Task item:
Each line below should be repeated exactly, but no picture should be carried over.
┄┄┄┄┄┄┄┄┄┄┄┄┄┄┄┄┄┄┄┄
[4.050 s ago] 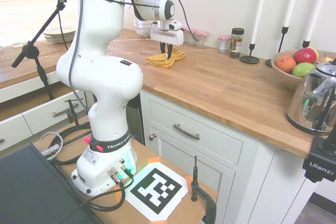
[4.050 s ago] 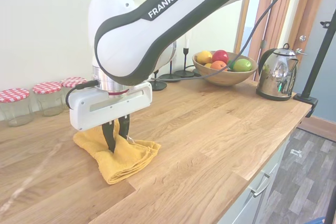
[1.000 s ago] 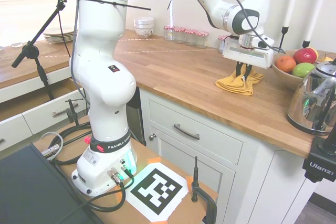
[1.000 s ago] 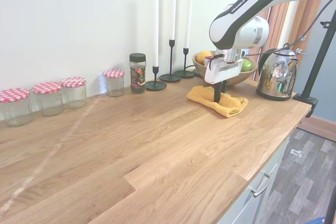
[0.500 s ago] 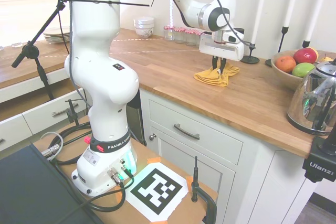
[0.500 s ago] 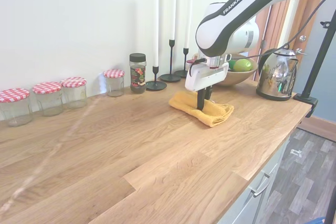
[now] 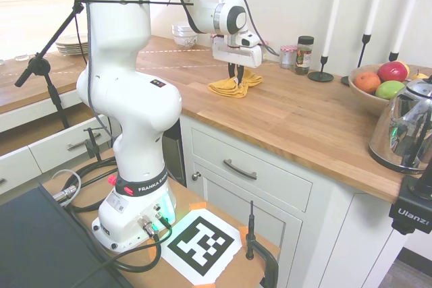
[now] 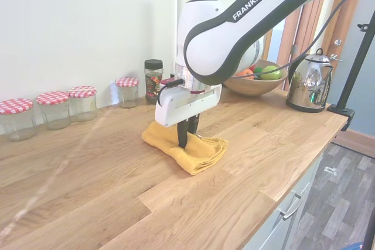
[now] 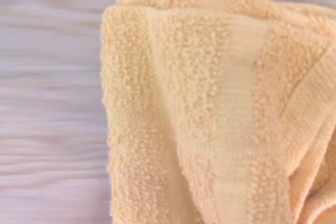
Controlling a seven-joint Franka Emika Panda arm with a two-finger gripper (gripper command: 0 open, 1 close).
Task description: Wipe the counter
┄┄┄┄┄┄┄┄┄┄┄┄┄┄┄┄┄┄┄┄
Task result:
[4.050 s ago] 
[4.050 s ago] 
[1.000 s ago] 
[1.000 s ago] 
[0.500 s ago] 
[0.500 s ago] 
[now] 
[now] 
[now] 
Controlling a seven-joint Franka Emika Panda arm with a two-finger gripper (gripper command: 0 open, 1 close).
Task description: Wipe the counter

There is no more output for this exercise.